Evaluating Metrics for Impact Quantification

Ryan Jenkins and Lorenzo Nericcio
Center for Advancing Safety of Machine Intelligence (2023) DOI

This project proposes concrete metrics to assess the human impact of machine learning applications, thus addressing the gap between ethics and quantitative measurement. The authors identify relevant metrics to measure an application’s impact on human flourishing and propose a “Human Impact Scorecard” that can include both qualitative and quantitative metrics. These scorecards allow for comparisons between applications, thus enabling informed decision-making. The authors illustrate this approach by applying it to three real-world case studies.

Is Fine-tuning Needed? Pre-trained Language Models Are Near Perfect for Out-of-Domain Detection

Rheeya Uppaal, Junjie Hu, and Yixuan Li
Association for Computational Linguistics (ACL) (2023) DOI

The authors in this work present a study investigating the efficacy of directly leveraging pre-trained language models for out-of-distribution (OOD) detection, without any model fine-tuning on the ID data. They compare the approach with several competitive fine-tuning objectives, and offer new insights under various types of distributional shifts. The researchers show that using distance-based detection methods, pre-trained language models are near-perfect OOD detectors when the distribution shift involves a domain change. Furthermore, they study the effect of fine-tuning on OOD detection and identify how to balance ID accuracy with OOD detection performance.

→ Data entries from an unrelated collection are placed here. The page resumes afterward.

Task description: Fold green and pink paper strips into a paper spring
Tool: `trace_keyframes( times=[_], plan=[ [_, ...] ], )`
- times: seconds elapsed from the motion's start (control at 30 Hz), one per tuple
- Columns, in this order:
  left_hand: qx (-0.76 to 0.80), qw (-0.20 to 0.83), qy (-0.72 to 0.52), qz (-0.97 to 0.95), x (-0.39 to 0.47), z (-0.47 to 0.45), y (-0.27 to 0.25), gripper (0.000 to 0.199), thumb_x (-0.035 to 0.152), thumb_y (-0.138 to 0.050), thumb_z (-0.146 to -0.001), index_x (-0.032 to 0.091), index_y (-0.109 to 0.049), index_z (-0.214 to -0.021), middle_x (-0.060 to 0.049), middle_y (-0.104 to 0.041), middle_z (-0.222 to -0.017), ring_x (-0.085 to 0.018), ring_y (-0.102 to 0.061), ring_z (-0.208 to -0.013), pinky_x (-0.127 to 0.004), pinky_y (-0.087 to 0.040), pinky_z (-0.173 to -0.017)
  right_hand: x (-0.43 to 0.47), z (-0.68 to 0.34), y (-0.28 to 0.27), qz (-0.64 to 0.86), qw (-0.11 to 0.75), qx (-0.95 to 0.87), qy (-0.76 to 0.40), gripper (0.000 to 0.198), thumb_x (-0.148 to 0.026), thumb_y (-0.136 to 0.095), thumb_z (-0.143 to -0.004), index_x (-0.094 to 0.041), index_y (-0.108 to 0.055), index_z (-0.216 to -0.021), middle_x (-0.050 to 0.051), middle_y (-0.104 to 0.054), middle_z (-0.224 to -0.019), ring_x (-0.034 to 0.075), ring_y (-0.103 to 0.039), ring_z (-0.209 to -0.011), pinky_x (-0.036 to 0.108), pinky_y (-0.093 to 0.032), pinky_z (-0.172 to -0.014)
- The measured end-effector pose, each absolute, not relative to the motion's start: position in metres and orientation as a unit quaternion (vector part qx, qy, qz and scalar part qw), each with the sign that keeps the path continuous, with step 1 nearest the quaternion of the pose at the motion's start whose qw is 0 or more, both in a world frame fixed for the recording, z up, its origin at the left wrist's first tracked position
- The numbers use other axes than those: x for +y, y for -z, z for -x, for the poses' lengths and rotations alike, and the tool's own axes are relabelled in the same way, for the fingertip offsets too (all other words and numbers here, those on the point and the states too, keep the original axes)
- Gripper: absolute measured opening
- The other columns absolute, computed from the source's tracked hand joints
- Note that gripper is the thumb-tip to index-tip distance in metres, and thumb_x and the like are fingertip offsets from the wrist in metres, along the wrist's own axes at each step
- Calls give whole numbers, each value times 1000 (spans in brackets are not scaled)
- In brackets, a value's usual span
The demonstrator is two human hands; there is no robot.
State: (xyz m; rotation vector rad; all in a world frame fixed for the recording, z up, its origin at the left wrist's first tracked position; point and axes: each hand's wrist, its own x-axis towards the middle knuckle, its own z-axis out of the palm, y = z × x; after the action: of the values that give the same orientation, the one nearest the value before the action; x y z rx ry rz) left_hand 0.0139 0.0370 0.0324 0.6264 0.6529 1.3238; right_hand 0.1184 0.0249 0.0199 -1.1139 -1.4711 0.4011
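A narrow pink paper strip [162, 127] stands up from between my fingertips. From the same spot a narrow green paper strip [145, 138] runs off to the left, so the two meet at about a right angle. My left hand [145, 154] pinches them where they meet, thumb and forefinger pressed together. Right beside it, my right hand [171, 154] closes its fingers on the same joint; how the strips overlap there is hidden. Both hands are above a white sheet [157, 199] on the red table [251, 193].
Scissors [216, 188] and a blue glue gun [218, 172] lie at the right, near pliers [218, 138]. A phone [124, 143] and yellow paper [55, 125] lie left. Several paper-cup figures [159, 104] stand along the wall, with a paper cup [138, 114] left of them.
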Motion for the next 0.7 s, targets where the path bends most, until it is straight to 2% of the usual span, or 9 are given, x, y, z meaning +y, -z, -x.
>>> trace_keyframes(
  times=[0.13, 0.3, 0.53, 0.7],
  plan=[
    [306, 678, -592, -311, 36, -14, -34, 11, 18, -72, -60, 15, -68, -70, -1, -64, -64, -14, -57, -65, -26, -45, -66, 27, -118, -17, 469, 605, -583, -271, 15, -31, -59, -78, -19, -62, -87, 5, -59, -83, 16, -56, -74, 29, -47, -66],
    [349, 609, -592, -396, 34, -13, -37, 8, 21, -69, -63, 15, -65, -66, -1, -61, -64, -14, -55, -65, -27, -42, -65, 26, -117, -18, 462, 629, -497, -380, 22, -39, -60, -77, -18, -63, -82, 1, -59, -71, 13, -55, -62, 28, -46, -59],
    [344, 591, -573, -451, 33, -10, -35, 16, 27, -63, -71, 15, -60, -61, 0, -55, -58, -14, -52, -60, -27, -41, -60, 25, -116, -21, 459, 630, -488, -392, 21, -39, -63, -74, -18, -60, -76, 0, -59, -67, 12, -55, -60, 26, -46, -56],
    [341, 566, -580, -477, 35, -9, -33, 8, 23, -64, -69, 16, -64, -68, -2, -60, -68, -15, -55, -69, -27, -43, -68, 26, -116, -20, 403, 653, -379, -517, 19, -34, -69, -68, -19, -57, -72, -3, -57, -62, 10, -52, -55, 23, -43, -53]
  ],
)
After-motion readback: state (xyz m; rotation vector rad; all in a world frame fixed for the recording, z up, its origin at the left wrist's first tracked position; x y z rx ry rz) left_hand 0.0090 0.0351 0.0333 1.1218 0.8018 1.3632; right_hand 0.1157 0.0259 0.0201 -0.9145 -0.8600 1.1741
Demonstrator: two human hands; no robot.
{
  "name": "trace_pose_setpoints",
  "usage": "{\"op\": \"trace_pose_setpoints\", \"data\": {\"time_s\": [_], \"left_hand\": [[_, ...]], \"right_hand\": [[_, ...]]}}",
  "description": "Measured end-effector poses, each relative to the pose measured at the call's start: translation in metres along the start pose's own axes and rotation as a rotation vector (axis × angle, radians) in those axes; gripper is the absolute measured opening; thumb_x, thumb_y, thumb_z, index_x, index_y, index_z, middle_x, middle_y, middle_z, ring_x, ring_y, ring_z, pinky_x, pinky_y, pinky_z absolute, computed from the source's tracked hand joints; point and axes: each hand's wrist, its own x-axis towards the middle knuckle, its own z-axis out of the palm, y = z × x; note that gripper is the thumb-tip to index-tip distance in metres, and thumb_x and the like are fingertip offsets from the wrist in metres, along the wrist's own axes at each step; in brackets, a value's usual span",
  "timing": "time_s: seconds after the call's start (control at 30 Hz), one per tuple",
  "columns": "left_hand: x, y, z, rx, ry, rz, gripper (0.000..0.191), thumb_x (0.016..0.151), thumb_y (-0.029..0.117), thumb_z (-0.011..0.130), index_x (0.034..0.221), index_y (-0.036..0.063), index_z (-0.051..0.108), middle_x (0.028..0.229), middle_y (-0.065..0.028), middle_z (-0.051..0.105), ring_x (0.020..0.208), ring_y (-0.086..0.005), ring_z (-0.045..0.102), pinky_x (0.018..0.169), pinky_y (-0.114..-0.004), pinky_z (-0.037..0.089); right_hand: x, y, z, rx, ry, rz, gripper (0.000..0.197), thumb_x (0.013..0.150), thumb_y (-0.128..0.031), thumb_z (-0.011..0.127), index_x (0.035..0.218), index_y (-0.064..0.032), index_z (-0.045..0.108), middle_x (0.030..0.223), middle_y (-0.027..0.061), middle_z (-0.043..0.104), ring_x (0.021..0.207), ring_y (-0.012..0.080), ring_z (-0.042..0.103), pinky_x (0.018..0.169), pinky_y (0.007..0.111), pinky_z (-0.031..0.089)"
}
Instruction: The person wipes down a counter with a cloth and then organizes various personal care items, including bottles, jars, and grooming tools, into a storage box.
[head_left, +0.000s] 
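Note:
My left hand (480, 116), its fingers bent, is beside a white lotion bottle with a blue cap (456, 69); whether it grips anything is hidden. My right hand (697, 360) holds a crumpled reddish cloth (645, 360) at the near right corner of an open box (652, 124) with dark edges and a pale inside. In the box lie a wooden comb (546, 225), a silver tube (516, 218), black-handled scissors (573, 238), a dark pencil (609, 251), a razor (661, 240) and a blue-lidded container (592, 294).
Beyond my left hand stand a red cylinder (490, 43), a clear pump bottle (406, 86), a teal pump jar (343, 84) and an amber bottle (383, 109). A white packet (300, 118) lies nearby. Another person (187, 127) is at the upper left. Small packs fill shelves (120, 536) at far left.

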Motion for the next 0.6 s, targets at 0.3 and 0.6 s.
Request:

Automated Data Cleaning Can Hurt Fairness in Machine Learning-based Decision Making

Shubha Guha, Falaah Arif Khan, Julia Stoyanovich, and Sebastian Schelter
International Conference on Data Engineering (ICDE) (2023) DOI

In this paper, the authors interrogate whether data quality issues track demographic characteristics such as sex, race and age, and whether automated data cleaning — of the kind commonly used in production ML systems — impacts the fairness of predictions made by these systems. To the best of the researchers' knowledge, the impact of data cleaning on fairness in downstream tasks has not been investigated in the literature.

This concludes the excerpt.